Shadow AI: The Video Surveillance Blind Spot
Unregulated routing of live security video feeds and investigative imagery into unapproved public AI models creates acute, unmonitored data exposure vectors for corporate Security Operations Centers.
- By Derek Martinez
- Jul 13, 2026
Information technology leaders are struggling to keep pace with the rapid expansion of “shadow AI” inside of their organizations. Shadow AI is the use of artificial intelligence tools by company employees without the approval or knowledge of the company’s AI compliance committee; this operational risk outlines a growing governance gap across enterprise organizations.
While the topic of artificial intelligence is the primary discussion point in corporate boardroom and back hallways around business transformation, there is a quiet threat being analyzed by IT security teams. Their enthusiasm for AI-powered software is outpacing corporate governance and leaving organizations exposed to potential data vulnerabilities.

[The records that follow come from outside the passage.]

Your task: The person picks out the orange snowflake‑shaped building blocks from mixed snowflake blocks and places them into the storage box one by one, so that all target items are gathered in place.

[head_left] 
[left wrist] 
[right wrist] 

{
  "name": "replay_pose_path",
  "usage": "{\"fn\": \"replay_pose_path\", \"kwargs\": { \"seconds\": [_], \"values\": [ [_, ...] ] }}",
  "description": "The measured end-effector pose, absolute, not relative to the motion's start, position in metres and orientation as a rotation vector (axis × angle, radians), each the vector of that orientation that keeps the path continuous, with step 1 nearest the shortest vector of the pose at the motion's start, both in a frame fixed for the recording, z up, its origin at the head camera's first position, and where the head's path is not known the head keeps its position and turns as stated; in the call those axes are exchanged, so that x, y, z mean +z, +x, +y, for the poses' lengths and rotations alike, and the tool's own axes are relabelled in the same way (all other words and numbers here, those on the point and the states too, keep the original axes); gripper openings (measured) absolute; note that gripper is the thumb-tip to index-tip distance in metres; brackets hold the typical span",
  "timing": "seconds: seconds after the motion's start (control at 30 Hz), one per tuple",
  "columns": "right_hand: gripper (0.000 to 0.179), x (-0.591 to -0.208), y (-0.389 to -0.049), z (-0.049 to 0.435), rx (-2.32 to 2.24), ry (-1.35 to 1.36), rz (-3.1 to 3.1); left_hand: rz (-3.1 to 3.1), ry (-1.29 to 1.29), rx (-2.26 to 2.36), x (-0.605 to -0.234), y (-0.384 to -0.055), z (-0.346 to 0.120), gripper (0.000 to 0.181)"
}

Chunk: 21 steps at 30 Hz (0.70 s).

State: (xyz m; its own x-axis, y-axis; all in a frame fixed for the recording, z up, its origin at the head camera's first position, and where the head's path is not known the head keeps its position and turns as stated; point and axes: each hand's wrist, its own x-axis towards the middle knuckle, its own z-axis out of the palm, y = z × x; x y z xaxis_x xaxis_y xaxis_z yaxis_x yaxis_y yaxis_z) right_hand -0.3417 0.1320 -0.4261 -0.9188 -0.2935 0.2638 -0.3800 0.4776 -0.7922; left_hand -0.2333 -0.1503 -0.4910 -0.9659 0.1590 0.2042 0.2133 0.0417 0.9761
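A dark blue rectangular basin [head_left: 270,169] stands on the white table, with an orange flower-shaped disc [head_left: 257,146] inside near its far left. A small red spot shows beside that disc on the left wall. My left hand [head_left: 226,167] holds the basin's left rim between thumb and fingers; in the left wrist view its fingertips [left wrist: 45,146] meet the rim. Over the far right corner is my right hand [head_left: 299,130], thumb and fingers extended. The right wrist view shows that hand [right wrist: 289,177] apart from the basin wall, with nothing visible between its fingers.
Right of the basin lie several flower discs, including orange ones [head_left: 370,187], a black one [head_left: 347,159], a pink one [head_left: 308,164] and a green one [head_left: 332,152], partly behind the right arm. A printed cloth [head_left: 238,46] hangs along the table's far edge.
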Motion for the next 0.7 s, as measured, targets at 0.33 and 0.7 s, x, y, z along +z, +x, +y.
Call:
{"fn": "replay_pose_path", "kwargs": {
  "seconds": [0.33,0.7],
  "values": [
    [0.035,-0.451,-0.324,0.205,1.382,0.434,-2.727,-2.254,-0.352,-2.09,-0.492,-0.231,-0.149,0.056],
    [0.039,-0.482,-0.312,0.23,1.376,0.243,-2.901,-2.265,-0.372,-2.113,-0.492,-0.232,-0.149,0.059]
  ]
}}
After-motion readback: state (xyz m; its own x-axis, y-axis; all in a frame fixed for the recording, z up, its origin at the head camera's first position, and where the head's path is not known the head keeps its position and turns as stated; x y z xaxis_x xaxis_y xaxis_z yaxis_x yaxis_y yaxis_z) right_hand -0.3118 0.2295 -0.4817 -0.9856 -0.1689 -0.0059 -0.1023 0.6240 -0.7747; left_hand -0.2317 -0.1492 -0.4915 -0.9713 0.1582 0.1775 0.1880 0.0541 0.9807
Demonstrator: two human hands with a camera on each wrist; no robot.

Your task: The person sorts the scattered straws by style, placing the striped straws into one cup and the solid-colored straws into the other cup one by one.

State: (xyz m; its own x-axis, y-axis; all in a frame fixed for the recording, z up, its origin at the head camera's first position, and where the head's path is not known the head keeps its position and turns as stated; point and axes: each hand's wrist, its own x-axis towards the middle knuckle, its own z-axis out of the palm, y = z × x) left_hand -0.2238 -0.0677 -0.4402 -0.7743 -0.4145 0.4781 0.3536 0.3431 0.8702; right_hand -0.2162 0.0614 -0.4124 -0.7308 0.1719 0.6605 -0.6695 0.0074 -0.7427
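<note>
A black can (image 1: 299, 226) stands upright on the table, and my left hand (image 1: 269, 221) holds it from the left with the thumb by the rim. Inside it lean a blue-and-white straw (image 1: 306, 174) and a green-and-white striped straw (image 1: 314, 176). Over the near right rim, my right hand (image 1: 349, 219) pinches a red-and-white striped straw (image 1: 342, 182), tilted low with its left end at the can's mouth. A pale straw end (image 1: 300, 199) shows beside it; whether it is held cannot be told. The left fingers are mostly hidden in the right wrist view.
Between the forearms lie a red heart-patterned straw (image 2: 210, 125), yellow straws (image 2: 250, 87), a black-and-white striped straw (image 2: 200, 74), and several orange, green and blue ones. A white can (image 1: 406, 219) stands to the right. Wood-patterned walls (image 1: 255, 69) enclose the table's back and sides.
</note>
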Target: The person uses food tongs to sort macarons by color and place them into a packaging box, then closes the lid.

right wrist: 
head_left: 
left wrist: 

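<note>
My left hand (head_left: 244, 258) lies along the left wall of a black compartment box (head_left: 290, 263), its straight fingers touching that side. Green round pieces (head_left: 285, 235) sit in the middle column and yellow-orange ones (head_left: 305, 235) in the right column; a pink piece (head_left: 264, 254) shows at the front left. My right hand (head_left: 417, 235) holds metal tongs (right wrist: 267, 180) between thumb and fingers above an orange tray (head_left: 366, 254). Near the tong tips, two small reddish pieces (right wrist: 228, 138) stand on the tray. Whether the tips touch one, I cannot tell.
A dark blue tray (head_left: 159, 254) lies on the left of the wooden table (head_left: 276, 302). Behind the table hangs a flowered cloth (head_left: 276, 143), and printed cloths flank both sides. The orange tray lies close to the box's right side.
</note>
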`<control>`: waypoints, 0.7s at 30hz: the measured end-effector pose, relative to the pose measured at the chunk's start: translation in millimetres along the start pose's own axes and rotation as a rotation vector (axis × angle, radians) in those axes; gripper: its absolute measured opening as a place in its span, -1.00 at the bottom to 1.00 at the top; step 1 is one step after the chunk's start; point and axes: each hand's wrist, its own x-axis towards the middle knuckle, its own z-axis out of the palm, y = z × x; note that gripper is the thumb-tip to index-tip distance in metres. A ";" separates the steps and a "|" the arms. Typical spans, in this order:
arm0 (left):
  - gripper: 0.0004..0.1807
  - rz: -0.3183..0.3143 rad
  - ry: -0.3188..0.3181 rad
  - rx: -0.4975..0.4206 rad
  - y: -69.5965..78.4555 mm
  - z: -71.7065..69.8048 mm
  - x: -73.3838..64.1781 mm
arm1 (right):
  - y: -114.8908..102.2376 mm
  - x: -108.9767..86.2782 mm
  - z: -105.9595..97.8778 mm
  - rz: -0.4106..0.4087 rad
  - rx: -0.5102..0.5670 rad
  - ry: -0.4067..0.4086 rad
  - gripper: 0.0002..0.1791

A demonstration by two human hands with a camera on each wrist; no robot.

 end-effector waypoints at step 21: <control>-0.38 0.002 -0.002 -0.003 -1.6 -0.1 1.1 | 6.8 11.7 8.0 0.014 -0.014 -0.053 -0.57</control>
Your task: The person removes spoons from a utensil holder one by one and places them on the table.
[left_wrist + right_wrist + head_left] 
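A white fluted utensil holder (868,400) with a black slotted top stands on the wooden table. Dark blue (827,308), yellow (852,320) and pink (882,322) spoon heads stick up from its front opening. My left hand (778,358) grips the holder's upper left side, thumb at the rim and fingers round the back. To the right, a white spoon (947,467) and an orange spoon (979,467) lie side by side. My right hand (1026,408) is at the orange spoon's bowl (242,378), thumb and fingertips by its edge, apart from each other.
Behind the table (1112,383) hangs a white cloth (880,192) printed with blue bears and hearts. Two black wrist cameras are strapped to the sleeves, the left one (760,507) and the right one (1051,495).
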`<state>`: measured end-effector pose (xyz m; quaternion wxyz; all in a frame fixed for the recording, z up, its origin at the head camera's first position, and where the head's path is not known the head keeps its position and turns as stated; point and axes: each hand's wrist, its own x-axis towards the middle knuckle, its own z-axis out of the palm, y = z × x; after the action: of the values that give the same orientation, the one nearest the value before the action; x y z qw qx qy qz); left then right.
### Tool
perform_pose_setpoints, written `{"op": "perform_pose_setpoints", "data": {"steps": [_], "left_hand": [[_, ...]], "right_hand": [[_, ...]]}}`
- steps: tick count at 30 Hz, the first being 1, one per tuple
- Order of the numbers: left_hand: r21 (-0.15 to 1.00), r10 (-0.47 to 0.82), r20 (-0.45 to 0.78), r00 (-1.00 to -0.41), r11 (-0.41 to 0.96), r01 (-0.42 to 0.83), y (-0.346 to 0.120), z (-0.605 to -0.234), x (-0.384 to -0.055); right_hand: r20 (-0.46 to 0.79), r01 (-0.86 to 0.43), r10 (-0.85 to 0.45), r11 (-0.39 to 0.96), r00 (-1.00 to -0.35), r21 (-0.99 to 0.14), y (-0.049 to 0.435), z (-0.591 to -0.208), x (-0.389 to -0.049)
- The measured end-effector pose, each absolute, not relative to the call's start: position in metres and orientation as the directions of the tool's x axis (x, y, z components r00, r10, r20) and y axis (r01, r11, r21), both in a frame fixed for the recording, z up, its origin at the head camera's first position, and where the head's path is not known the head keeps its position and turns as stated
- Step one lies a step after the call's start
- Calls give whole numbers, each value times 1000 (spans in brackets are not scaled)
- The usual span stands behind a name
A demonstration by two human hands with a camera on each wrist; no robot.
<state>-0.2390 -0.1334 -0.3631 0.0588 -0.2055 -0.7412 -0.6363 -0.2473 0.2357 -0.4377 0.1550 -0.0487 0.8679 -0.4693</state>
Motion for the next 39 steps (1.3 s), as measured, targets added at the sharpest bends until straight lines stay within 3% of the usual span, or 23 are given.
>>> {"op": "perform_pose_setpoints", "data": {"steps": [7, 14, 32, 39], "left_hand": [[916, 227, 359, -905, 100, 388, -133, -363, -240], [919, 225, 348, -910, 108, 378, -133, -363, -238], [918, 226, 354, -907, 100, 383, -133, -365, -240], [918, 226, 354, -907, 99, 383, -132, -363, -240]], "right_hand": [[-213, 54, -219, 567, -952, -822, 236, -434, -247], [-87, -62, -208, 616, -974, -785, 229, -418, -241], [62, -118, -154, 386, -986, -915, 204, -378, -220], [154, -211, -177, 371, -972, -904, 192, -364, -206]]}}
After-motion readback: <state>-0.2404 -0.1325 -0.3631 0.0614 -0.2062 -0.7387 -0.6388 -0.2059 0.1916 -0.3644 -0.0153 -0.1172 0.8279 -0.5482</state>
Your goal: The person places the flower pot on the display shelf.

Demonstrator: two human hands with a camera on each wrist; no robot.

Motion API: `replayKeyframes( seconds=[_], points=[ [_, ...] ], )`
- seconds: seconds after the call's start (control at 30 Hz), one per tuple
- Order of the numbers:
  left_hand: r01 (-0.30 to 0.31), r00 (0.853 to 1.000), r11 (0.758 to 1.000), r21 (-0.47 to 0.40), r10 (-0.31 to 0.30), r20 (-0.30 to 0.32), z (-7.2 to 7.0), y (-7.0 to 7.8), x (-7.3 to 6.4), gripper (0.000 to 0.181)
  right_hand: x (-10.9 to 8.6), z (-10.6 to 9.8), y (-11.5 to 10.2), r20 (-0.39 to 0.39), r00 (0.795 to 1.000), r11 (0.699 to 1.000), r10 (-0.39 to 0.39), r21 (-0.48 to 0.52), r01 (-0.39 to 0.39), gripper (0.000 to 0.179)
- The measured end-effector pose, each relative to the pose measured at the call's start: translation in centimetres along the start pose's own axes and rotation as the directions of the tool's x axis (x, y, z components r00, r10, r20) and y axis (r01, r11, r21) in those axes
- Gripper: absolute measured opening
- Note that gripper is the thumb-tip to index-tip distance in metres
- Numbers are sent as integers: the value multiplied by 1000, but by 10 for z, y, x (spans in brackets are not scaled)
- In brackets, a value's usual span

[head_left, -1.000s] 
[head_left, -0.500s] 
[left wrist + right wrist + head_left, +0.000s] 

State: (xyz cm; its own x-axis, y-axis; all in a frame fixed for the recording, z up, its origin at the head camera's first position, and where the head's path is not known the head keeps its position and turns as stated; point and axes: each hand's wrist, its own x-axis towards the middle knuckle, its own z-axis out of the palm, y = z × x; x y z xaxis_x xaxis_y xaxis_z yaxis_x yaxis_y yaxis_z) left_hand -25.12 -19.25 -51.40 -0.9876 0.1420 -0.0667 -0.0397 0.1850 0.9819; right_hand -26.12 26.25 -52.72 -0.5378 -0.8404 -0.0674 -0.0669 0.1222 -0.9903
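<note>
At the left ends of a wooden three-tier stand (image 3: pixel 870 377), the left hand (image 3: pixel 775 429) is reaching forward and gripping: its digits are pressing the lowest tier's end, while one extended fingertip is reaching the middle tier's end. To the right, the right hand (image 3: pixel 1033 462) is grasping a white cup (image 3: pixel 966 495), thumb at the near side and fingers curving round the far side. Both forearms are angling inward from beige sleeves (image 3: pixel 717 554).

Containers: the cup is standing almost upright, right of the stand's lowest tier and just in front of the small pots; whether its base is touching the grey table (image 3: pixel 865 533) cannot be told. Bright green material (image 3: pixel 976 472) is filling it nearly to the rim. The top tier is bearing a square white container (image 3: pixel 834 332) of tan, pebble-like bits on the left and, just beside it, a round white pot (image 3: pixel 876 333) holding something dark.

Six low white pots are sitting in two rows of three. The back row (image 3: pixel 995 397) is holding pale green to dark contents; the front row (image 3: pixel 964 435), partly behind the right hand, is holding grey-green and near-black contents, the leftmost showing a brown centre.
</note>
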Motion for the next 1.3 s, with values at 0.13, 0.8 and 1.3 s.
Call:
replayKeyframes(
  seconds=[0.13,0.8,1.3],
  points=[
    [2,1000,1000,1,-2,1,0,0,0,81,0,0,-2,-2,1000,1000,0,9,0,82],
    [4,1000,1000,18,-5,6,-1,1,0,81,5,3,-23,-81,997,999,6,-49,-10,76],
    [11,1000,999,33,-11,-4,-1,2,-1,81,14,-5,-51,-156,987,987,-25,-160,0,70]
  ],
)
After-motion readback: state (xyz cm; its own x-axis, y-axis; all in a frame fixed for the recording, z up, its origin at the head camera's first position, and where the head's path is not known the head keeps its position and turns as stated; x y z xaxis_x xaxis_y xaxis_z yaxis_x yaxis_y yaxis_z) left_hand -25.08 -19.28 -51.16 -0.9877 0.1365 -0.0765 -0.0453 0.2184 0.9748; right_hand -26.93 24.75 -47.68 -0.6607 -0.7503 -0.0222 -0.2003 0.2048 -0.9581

The core risk is clear: proprietary information leaves the company’s controlled environment and places the data and the organization at considerable risk. An employee may upload corporate documents into ChatGPT without approval. A manager may feed sensitive customer data into an unapproved AI tool. This is the entry point of data leaving the company’s controlled environment.
In May 2026, Community Bank disclosed a security incident centered on the use of an unauthorized AI application. According to regulatory filings, private customer information including names, birth dates and social security numbers was exposed through the unapproved AI tool. From the outside, the damage to the organization mirrored that of a cyberattack. However, the threat originated from within.
Physical and IT Security Convergence
To understand why this blind spot has grown, executive leadership must examine the ongoing evolution of security domains. Security practitioners are tasked with protecting the organization across physical and digital architectures. For years, the security industry has discussed the convergence of physical and IT security as a strategic framework, outlined by the National Institute of Standards and Technology, the Cybersecurity and Infrastructure Security Agency and ASIS International.
For physical security practitioners, convergence means more than upgrading video surveillance systems, intrusion detection systems and physical access control systems as a layered security practice. Convergence also requires a complete integration of physical and technological frameworks and standard operating policies. When physical security and information technology are siloed, operational gaps emerge and create an environment where shadow AI tools go completely undetected.
The Blind Spot in Security Operations
Inside of the modern Security Operations Center, operators have access to live and recorded surveillance video or real-time security oversight, intelligence gathering and investigations; however, that access introduces a potential blind spot when combined with unauthorized tools.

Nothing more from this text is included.